**EXERCISE BRIEF**: Figure out how many lines in these records contain "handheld". Only the number belongs in the reply.

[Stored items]
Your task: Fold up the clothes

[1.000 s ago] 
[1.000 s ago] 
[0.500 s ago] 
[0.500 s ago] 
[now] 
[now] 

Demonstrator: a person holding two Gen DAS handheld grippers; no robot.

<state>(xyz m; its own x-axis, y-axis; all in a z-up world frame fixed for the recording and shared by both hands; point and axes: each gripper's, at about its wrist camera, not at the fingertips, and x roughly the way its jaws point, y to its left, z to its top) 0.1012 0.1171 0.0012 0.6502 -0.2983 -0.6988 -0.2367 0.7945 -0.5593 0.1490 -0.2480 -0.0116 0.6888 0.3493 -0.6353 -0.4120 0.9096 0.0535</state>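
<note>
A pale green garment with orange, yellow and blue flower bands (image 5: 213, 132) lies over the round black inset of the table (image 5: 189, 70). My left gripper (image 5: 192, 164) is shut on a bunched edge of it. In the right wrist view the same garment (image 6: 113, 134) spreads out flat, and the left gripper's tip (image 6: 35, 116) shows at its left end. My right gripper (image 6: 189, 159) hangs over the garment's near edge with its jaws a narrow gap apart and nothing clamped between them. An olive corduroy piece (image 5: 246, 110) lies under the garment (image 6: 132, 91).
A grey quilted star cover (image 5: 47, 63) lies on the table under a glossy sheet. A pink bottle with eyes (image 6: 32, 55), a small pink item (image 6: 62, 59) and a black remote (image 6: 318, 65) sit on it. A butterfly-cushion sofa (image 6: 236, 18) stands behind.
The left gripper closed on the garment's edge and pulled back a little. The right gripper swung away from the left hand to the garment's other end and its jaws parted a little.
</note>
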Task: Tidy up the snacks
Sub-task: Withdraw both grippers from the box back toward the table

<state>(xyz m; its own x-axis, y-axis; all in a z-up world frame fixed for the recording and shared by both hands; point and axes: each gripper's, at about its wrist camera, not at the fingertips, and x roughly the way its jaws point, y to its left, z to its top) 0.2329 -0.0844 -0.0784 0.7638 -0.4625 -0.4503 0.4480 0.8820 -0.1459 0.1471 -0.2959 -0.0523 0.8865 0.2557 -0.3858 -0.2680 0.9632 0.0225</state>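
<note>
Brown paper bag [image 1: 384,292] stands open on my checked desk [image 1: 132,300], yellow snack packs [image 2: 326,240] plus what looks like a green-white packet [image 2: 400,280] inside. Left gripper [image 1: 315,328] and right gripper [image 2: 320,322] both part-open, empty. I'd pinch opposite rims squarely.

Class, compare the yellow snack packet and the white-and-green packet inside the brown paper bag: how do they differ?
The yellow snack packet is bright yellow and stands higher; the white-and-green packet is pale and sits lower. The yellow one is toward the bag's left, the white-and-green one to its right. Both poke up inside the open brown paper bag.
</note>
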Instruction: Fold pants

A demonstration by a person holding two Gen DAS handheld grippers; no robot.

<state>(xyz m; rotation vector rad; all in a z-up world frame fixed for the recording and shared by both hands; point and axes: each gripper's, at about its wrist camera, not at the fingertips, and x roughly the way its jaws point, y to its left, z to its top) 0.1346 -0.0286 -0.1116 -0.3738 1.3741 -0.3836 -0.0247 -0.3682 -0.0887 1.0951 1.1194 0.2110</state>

**RESULT OF THIS TASK**: 2